## Aim of the task
Word for word, restate the lines from the start of the data below through the line containing "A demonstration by".

Provided records Start Marker

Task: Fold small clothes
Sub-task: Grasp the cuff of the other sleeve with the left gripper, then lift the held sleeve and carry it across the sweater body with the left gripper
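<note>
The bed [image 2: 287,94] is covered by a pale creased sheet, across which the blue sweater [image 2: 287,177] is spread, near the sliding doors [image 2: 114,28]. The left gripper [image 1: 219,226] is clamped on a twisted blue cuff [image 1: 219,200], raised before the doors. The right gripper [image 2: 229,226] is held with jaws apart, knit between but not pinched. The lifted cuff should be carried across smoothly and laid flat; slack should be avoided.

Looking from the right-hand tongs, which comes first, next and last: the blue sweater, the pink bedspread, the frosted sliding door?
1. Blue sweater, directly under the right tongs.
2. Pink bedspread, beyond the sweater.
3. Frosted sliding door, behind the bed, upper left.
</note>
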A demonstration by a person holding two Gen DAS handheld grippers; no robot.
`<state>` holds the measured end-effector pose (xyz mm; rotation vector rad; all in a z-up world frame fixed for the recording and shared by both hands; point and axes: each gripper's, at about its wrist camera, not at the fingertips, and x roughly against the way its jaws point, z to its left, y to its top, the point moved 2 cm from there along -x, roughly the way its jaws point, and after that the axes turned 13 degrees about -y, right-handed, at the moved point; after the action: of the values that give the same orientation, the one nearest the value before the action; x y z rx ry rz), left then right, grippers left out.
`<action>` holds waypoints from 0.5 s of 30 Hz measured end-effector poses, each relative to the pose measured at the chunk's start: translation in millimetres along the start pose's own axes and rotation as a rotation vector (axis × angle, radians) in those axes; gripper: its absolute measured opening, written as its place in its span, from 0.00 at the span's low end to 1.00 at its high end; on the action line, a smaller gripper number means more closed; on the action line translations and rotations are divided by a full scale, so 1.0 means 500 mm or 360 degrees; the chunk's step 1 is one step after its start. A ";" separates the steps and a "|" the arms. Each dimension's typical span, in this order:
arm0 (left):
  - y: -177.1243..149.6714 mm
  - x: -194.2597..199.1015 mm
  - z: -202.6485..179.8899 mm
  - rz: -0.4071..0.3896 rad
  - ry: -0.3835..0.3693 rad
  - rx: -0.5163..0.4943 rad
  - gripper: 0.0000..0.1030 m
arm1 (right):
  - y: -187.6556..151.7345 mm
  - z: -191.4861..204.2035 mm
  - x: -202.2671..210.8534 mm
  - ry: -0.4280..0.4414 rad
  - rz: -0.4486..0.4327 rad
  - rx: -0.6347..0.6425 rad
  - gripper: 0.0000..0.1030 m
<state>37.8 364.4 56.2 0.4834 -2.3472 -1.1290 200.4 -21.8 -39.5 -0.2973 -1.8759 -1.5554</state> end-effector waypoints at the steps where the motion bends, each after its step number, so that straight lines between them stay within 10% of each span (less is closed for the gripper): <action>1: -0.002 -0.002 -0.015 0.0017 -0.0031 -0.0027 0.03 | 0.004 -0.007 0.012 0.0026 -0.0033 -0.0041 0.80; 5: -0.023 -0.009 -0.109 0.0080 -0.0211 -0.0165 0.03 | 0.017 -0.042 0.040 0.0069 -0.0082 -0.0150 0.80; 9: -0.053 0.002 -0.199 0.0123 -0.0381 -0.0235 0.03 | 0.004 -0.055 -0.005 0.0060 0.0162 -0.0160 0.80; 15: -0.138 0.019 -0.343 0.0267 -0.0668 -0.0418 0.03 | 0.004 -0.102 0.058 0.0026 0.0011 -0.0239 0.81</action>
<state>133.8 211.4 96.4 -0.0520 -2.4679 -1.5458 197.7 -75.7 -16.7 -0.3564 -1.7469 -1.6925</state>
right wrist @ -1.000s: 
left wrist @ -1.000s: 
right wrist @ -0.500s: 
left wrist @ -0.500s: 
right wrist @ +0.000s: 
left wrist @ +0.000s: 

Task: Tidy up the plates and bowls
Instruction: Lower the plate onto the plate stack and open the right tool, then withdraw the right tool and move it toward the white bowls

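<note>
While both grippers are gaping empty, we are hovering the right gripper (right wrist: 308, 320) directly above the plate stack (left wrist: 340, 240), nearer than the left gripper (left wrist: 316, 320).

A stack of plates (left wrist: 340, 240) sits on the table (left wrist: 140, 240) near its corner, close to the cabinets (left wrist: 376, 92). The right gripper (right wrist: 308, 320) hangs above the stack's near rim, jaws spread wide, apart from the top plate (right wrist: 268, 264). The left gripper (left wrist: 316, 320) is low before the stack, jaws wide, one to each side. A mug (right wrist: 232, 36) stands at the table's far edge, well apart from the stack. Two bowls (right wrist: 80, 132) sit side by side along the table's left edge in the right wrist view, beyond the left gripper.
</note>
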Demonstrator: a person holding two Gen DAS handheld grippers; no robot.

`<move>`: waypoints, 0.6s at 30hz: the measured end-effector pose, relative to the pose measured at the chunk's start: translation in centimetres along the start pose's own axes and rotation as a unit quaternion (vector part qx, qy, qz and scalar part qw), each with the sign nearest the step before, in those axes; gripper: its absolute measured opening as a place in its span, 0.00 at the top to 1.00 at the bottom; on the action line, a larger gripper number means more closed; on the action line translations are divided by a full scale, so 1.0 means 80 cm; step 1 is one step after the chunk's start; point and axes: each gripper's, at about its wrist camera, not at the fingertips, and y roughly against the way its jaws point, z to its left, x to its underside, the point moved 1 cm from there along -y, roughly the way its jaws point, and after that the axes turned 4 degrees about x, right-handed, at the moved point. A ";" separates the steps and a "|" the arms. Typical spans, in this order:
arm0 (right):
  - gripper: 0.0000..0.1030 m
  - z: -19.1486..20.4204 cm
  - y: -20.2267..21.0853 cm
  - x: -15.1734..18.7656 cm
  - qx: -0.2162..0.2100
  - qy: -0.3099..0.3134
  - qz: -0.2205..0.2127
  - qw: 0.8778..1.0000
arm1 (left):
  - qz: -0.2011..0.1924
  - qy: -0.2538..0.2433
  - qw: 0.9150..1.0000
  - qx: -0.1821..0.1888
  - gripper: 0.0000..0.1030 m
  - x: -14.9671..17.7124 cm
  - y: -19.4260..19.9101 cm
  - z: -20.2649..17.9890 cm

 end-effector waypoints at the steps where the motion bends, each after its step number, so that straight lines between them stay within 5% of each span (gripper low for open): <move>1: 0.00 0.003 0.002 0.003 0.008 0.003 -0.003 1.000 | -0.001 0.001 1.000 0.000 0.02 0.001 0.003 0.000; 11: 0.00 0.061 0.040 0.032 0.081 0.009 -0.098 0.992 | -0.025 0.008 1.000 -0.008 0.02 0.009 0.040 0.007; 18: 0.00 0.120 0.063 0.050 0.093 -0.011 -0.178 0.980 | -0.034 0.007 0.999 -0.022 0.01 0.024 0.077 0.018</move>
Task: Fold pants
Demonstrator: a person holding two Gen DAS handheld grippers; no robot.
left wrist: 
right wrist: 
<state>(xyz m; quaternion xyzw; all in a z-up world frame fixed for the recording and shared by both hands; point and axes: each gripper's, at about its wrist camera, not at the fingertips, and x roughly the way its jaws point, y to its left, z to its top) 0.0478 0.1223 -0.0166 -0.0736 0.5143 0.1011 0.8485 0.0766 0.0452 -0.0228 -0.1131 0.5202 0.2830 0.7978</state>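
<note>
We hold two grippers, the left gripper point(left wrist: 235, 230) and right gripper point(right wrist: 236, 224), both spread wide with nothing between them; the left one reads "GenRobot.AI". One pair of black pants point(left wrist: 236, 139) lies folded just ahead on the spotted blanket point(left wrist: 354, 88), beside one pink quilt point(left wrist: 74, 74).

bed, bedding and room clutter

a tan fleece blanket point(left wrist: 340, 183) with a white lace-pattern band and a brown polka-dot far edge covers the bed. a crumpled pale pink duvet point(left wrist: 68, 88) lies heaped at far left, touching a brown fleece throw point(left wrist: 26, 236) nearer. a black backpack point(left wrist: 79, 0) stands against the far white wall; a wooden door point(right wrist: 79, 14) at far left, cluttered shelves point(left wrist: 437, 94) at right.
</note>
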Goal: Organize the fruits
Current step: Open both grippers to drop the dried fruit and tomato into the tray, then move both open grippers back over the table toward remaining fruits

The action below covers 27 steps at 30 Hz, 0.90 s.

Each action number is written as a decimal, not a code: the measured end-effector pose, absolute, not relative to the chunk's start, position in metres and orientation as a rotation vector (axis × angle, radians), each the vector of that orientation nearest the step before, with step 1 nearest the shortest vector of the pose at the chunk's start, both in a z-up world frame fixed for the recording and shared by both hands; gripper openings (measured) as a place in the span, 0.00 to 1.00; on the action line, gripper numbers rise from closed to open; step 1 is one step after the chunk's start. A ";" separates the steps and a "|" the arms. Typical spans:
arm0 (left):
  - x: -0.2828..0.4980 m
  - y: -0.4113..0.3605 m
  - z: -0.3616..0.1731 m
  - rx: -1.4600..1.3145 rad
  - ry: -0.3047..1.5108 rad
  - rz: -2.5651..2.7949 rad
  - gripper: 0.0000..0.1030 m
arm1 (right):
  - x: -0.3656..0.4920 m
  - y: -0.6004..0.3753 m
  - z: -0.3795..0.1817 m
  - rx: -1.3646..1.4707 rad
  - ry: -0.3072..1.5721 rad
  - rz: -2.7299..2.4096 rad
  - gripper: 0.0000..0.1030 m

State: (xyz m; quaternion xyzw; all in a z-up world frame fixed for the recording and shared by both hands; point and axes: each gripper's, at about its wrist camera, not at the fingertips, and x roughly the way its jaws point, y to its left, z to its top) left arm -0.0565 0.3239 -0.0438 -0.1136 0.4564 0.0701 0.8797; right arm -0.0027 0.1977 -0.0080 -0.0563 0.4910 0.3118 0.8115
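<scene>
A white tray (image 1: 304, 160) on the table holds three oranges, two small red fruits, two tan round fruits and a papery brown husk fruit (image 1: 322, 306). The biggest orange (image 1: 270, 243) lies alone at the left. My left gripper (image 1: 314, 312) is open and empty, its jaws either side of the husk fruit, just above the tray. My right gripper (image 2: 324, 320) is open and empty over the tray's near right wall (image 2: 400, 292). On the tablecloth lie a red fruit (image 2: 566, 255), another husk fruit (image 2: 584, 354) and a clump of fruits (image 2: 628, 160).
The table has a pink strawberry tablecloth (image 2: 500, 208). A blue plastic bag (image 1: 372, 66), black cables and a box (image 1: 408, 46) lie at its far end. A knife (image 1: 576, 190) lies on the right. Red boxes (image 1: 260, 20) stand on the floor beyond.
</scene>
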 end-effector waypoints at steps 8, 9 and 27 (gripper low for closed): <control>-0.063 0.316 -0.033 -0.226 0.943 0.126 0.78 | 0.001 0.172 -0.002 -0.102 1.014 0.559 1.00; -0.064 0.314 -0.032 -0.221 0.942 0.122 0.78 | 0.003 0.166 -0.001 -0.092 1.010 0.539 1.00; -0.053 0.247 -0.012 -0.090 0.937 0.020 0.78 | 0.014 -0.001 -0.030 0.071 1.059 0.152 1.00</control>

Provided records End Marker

## Reply to the exercise
Task: Fold small clothes
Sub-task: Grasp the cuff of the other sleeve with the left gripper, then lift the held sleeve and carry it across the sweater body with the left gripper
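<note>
The bed [image 2: 287,94] is covered by a pale creased sheet, across which the blue sweater [image 2: 287,177] is spread, near the sliding doors [image 2: 114,28]. The left gripper [image 1: 219,226] is clamped on a twisted blue cuff [image 1: 219,200], raised before the doors. The right gripper [image 2: 229,226] is held with jaws apart, knit between but not pinched. The lifted cuff should be carried across smoothly and laid flat; slack should be avoided.

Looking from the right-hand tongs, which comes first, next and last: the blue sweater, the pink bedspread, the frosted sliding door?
1. Blue sweater, directly under the right tongs.
2. Pink bedspread, beyond the sweater.
3. Frosted sliding door, behind the bed, upper left.
</note>
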A demonstration by a person holding two Gen DAS handheld grippers; no robot.

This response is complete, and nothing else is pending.